Rohit Beriwal

Lecture 2 by Andreas Klockner

PASI: The challenge of Massive Parallelism.

Outline:

OpenCL Runtime:

Indepth of OpenCL:

Cl consist of two parts:

libOpenCL.so

import pyopencl as cl

   
* Devices-side: A dialect of C99
   

### Everything about dataflow:   

<< UML data flow diagram @3:24 >>

* Main part is the **context**, which is obtained from the device, which belongs to a particular platform.   

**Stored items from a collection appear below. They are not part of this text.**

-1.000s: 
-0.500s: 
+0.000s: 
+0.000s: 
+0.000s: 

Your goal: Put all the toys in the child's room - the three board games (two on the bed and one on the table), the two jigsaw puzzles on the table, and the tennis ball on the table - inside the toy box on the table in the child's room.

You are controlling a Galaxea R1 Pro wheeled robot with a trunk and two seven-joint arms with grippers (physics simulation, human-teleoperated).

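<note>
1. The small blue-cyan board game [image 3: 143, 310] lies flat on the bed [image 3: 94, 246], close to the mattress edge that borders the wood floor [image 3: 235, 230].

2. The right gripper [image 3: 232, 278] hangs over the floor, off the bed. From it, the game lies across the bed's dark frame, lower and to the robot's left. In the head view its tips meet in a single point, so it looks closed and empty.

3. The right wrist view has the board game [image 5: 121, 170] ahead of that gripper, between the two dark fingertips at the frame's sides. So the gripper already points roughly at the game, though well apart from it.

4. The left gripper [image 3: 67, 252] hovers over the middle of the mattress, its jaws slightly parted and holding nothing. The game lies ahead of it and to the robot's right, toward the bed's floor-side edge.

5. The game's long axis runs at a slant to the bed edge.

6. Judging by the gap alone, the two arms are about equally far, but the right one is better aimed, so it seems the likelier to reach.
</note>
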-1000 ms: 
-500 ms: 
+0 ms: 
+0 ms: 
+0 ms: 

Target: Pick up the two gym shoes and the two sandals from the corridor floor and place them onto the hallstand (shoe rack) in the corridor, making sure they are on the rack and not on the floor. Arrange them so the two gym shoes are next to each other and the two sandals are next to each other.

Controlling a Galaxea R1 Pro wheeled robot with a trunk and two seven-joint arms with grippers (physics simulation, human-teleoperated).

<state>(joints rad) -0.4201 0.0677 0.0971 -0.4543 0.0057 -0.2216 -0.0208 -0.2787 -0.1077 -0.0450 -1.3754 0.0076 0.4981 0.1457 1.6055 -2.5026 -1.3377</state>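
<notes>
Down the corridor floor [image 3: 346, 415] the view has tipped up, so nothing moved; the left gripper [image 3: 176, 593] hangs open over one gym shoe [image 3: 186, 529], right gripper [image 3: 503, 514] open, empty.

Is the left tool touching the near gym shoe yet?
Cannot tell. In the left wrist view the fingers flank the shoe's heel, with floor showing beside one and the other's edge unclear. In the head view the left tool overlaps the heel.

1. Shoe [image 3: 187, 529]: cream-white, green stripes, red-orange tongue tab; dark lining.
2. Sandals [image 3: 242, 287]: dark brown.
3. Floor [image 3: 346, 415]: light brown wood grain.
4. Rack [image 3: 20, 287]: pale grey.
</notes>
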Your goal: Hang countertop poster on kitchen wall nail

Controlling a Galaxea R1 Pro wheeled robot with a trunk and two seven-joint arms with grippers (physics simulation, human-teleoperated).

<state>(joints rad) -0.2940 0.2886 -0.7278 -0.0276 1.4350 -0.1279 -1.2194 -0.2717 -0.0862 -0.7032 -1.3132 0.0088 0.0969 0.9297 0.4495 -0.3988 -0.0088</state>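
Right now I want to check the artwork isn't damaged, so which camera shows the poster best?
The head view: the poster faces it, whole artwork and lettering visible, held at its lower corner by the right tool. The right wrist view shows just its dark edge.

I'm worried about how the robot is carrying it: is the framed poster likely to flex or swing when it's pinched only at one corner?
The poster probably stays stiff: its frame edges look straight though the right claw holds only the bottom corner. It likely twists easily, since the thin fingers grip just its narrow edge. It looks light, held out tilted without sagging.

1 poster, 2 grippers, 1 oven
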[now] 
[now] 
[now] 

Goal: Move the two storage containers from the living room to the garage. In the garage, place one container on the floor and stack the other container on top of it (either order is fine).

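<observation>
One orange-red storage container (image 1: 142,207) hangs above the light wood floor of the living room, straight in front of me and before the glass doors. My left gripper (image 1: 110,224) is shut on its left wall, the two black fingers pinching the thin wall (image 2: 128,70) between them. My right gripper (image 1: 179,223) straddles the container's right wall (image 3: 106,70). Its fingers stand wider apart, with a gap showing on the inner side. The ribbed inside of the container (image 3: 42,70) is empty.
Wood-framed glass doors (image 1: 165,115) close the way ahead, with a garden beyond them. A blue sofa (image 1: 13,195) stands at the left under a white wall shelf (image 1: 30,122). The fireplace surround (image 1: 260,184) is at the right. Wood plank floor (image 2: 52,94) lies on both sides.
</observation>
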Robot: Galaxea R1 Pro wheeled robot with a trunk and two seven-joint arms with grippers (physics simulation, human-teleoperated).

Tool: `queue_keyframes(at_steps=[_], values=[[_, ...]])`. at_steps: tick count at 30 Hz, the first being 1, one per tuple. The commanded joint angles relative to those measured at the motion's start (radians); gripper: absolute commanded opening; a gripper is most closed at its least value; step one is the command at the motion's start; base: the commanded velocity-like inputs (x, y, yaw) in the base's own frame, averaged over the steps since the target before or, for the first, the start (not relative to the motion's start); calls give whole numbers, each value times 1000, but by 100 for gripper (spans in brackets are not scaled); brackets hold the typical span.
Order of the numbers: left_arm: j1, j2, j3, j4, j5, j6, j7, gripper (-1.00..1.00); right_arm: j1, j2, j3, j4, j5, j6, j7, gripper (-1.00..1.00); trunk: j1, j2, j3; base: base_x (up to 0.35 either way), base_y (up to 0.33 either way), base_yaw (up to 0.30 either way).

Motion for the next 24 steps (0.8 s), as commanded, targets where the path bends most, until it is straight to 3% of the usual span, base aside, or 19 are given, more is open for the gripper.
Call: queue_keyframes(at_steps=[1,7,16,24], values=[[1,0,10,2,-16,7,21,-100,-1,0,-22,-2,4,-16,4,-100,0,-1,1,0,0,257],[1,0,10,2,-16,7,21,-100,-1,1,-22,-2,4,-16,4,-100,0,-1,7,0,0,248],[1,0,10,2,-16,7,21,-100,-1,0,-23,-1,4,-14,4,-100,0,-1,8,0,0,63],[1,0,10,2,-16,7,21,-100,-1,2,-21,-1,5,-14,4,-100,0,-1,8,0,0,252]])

* For the given context, make a **command queue**.
* The given command queue can be used to make **memory objects** allocate and 
deallocate data and buffer, and also used to make **programs** that will run on GPU.

### CL - Component:

#### Plaforms:
   
* Platform is a collection of devices from **same** vendor.
* Multiple platforms can be used from on program-> ICD (Installable Client Driver)

#### Compute Devices:
   
* Device needs to have processor **with** interface to off-chip memory.
* Anything that fits into the programming model, i.e can follow the grid-block-thread system to process data.,

#### Context:

* For a given device we create a context.

context = cl.Context(device=None | [dev1,dev2], dev_type=None) context = cl.create_some_context( interactive=True )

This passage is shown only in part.